## Work request
Using the listing below, report each line holding the string "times".

## Given material
=== Section Start ===

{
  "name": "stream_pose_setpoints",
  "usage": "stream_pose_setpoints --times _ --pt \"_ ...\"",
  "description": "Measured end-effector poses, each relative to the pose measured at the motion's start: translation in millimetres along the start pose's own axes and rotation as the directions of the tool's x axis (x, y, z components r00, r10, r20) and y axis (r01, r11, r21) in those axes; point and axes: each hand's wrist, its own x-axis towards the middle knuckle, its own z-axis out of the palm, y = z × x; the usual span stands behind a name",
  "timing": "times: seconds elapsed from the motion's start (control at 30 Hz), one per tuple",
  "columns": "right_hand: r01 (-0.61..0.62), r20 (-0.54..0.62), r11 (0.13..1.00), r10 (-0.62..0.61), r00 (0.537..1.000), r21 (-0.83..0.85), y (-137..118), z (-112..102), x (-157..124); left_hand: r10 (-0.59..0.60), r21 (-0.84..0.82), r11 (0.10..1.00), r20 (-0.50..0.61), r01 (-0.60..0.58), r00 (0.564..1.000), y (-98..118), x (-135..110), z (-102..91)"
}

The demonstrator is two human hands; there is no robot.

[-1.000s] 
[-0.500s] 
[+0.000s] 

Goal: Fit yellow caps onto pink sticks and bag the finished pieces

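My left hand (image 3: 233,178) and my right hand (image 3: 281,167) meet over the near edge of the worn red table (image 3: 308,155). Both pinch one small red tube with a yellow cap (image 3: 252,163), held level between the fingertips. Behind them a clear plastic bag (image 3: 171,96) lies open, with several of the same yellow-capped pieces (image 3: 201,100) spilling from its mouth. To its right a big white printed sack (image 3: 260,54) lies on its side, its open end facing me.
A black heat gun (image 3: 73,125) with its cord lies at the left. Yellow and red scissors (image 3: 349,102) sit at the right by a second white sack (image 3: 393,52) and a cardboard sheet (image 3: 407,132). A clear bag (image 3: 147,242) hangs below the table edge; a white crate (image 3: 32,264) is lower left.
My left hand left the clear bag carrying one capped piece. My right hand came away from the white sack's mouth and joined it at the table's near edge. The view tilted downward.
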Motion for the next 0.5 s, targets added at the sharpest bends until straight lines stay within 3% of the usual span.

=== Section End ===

## Answer box
  "usage": "stream_pose_setpoints --times _ --pt \"_ ...\"",
  "timing": "times: seconds elapsed from the motion's start (control at 30 Hz), one per tuple",

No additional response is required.